* _Task directions_
Once the pictures have been excluded, set down each remaining entry word for word.

Data items
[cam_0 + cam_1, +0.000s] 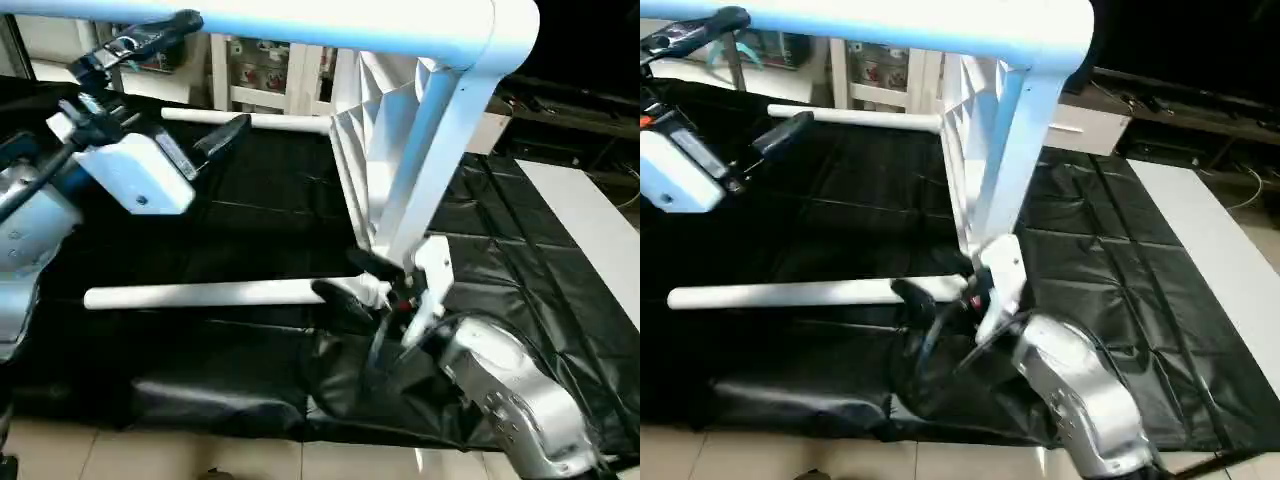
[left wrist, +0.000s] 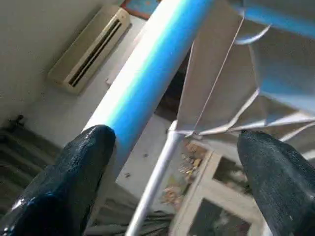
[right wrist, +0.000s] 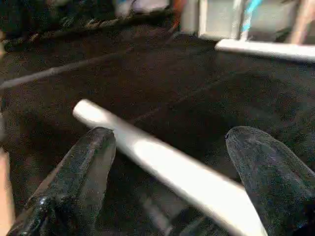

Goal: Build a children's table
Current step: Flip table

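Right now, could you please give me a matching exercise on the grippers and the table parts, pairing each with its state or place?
Things:
1. left gripper
2. right gripper
3. table top
4. far leg

States or places:
A. open, with the low near leg between its fingers
B. level and low, on the side away from the robot
C. open, raised beside the highest leg
D. standing on edge, ribbed side showing

Pairs: 1-C, 2-A, 3-D, 4-B
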`<state>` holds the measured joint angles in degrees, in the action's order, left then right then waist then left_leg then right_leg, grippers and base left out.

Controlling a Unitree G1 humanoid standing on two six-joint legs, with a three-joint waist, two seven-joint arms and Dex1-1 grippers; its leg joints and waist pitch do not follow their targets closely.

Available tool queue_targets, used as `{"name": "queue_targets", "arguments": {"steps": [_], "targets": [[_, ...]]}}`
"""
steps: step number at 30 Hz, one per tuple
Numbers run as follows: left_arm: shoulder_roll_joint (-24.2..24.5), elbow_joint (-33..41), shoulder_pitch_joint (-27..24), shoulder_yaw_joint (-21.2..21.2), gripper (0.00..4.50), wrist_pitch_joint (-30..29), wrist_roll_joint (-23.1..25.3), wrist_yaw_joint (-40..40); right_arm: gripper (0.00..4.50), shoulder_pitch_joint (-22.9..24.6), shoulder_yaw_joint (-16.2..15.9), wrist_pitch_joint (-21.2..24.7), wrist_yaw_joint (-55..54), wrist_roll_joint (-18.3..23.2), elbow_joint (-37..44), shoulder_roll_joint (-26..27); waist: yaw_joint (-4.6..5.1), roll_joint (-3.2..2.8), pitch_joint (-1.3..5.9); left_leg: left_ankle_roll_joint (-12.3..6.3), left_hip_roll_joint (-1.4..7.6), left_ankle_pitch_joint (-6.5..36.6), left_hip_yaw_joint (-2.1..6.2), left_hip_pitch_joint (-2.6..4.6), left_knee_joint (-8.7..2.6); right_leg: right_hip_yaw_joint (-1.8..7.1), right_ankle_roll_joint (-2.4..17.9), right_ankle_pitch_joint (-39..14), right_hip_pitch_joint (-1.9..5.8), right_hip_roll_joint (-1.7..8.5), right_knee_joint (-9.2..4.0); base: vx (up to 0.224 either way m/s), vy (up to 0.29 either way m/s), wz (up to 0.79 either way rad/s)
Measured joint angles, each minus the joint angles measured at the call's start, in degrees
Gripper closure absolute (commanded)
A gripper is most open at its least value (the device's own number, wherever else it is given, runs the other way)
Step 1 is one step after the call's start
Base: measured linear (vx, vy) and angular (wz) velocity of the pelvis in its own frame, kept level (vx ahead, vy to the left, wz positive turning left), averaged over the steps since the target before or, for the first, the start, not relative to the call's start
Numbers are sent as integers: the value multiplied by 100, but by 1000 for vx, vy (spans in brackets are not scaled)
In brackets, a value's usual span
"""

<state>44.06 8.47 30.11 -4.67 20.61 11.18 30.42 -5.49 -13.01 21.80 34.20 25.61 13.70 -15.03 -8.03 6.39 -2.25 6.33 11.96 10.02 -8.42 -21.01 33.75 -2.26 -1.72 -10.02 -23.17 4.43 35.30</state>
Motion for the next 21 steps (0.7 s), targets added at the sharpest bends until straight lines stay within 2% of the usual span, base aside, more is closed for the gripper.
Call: {"name": "queue_targets", "arguments": {"steps": [7,12,21], "targets": [[81,-607,621,14,0,425,371,-286,56,98,-32,2,80,-28,37,33,-36,-18,-11,0,-1,0,24,2,1,-1,4,2,0,1,11,0,0,0],[95,-943,709,110,0,842,483,-350,56,119,-37,-1,1,-55,38,77,-47,-34,-21,0,0,0,24,-2,2,-2,9,5,-2,1,11,0,0,0],[253,-1978,1353,266,0,967,1168,-820,56,142,-89,-9,-9,-155,100,106,-53,-80,-52,0,1,0,25,2,4,-4,13,8,-2,0,17,0,0,0]]}}
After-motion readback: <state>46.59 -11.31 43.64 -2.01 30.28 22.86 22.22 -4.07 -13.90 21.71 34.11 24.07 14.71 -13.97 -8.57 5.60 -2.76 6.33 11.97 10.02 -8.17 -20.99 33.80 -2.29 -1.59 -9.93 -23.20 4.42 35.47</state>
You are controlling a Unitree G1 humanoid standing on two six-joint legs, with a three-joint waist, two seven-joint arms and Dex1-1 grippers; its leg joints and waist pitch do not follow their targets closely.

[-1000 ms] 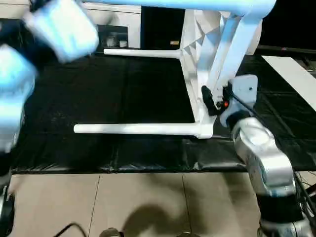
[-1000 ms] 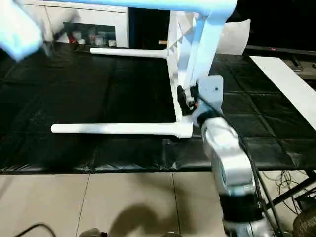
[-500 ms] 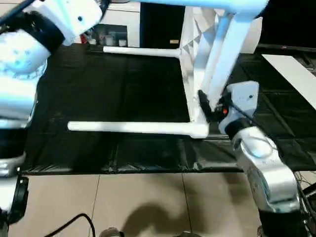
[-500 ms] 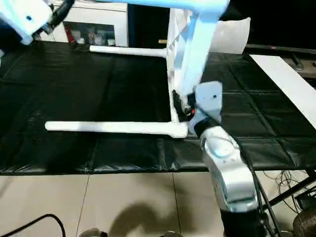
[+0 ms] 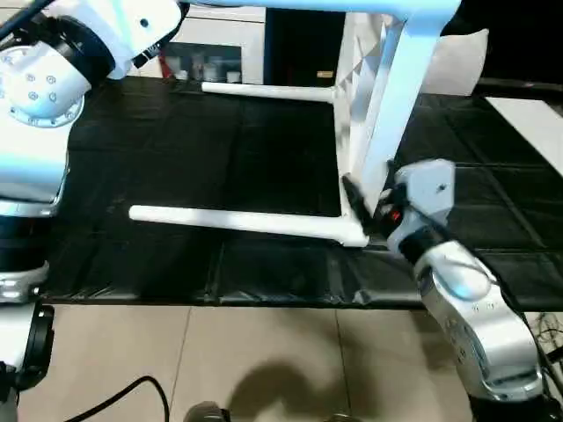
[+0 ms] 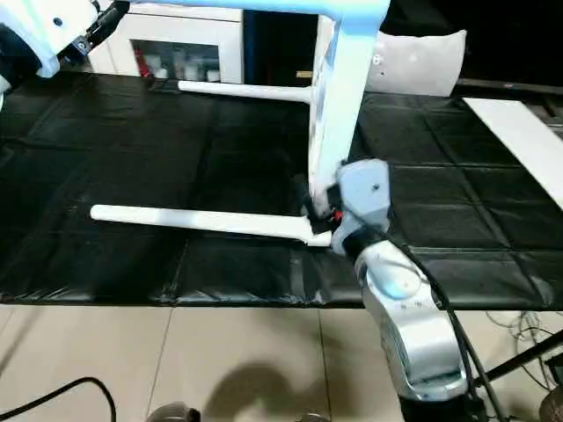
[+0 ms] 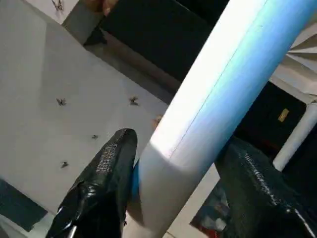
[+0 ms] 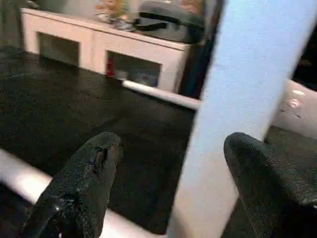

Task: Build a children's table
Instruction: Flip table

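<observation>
The children's table (image 5: 369, 114) stood on its side on the black padded mat (image 5: 220, 158), its rectangular top upright and edge-on, the ribbed underside facing left. Two tapered white legs ran leftward from the lower corner sockets: the near leg (image 5: 237, 221) lay along the mat towards the front edge, and the far leg (image 5: 268, 90) lay parallel to it, further back. A third leg, the upper leg (image 5: 290, 4), projected leftward from the top corner of the table, high above the mat.

The left gripper (image 7: 173, 178) was closed around the upper leg near its free end; in the left wrist view both black fingers (image 7: 106, 178) pressed against opposite sides of the round shaft. The right gripper (image 8: 168, 178) stood at the near edge of the table top, just above the near leg's socket. Its two black fingers (image 8: 84, 183) were spread wide, with the white edge of the top between them and a clear gap on the one side.

Behind the mat stood a white cabinet (image 6: 180, 53). A flat white board (image 6: 519, 132) lay at the far right. Beige floor tiles (image 5: 264, 369) lay in front of the mat.
</observation>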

* _Exercise result_
[cam_0 + cam_1, +0.000s] 
[left wrist, +0.000s] 
[right wrist, +0.000s] 

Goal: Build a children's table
Current step: Flip table

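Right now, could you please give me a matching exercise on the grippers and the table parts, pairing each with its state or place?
Things:
1. left gripper
2. right gripper
3. table top
4. far leg

States or places:
A. open, with the low near leg between its fingers
B. level and low, on the side away from the robot
C. open, raised beside the highest leg
D. standing on edge, ribbed side showing

Pairs: 1-C, 2-A, 3-D, 4-B
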`<state>` holds the measured joint angles in degrees, in the action's order, left then right then waist then left_leg then right_leg, grippers and base left out.

Controlling a Unitree G1 humanoid standing on two six-joint legs, with a three-joint waist, two seven-joint arms and Dex1-1 grippers; its leg joints and waist pitch do not follow their targets closely.

Available tool queue_targets, used as `{"name": "queue_targets", "arguments": {"steps": [_], "targets": [[_, ...]]}}`
"""
steps: step number at 30 Hz, one per tuple
Numbers run as follows: left_arm: shoulder_roll_joint (-24.2..24.5), elbow_joint (-33..41), shoulder_pitch_joint (-27..24), shoulder_yaw_joint (-21.2..21.2), gripper (0.00..4.50), wrist_pitch_joint (-30..29), wrist_roll_joint (-23.1..25.3), wrist_yaw_joint (-40..40); right_arm: gripper (0.00..4.50), shoulder_pitch_joint (-22.9..24.6), shoulder_yaw_joint (-16.2..15.9), wrist_pitch_joint (-21.2..24.7), wrist_yaw_joint (-55..54), wrist_roll_joint (-18.3..23.2), elbow_joint (-37..44), shoulder_roll_joint (-26..27); waist: yaw_joint (-4.6..5.1), roll_joint (-3.2..2.8), pitch_joint (-1.3..5.9); left_leg: left_ankle_roll_joint (-12.3..6.3), left_hip_roll_joint (-1.4..7.6), left_ankle_pitch_joint (-6.5..36.6), left_hip_yaw_joint (-2.1..6.2), left_hip_pitch_joint (-2.6..4.6), left_knee_joint (-8.7..2.6); right_leg: right_hip_yaw_joint (-1.8..7.1), right_ankle_roll_joint (-2.4..17.9), right_ankle_pitch_joint (-39..14), right_hip_pitch_joint (-1.9..5.8), right_hip_roll_joint (-1.7..8.5), right_knee_joint (-9.2..4.0); base: vx (up to 0.224 either way m/s), vy (up to 0.29 either way m/s), wz (up to 0.79 either way rad/s)
Measured joint angles, each minus the joint angles measured at the call's start, in degrees
Gripper closure absolute (commanded)
A gripper is most open at its least value (the device's own number, wherever else it is given, runs the other way)
Step 1 is one step after the call's start
Base: measured linear (vx, vy) and angular (wz) velocity of the pelvis in its own frame, kept level (vx ahead, vy to the left, wz positive turning left), averaged over the steps since the target before or, for the first, the start, not relative to the call's start
Numbers are sent as integers: the value multiplied by 100, but by 1000 for vx, vy (spans in brackets are not scaled)
In brackets, a value's usual span
"""

<state>44.06 8.47 30.11 -4.67 20.61 11.18 30.42 -5.49 -13.01 21.80 34.20 25.61 13.70 -15.03 -8.03 6.39 -2.25 6.33 11.96 10.02 -8.42 -21.01 33.75 -2.26 -1.72 -10.02 -23.17 4.43 35.30</state>
Motion for the next 21 steps (0.7 s), targets added at the sharpest bends until straight lines stay within 2% of the usual span, base aside, more is closed for the gripper.
Call: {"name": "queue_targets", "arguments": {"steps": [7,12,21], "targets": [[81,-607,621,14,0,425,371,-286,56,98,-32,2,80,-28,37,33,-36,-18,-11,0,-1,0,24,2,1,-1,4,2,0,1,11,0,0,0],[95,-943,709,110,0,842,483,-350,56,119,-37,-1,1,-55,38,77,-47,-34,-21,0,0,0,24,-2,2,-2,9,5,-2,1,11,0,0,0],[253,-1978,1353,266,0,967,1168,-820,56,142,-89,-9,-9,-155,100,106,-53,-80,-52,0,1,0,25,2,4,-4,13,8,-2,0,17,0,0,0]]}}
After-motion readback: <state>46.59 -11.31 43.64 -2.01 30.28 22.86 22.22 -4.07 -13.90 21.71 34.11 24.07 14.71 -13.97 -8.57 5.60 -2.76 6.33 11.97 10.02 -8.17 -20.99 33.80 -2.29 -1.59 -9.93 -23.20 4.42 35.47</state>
You are controlling a Unitree G1 humanoid standing on two six-joint legs, with a three-joint waist, two seven-joint arms and Dex1-1 grippers; its leg joints and waist pitch do not follow their targets closely.

[-1000 ms] 
[-1000 ms] 
[-500 ms] 
[-500 ms] 
[+0 ms] 
[+0 ms] 
[+0 ms] 
[+0 ms] 

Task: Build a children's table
Instruction: Flip table

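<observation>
The children's table (image 5: 369, 114) stood on its side on the black padded mat (image 5: 220, 158), its rectangular top upright and edge-on, the ribbed underside facing left. Two tapered white legs ran leftward from the lower corner sockets: the near leg (image 5: 237, 221) lay along the mat towards the front edge, and the far leg (image 5: 268, 90) lay parallel to it, further back. A third leg, the upper leg (image 5: 290, 4), projected leftward from the top corner of the table, high above the mat.

The left gripper (image 7: 173, 178) was closed around the upper leg near its free end; in the left wrist view both black fingers (image 7: 106, 178) pressed against opposite sides of the round shaft. The right gripper (image 8: 168, 178) stood at the near edge of the table top, just above the near leg's socket. Its two black fingers (image 8: 84, 183) were spread wide, with the white edge of the top between them and a clear gap on the one side.

Behind the mat stood a white cabinet (image 6: 180, 53). A flat white board (image 6: 519, 132) lay at the far right. Beige floor tiles (image 5: 264, 369) lay in front of the mat.
</observation>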

No additional output is expected for this exercise.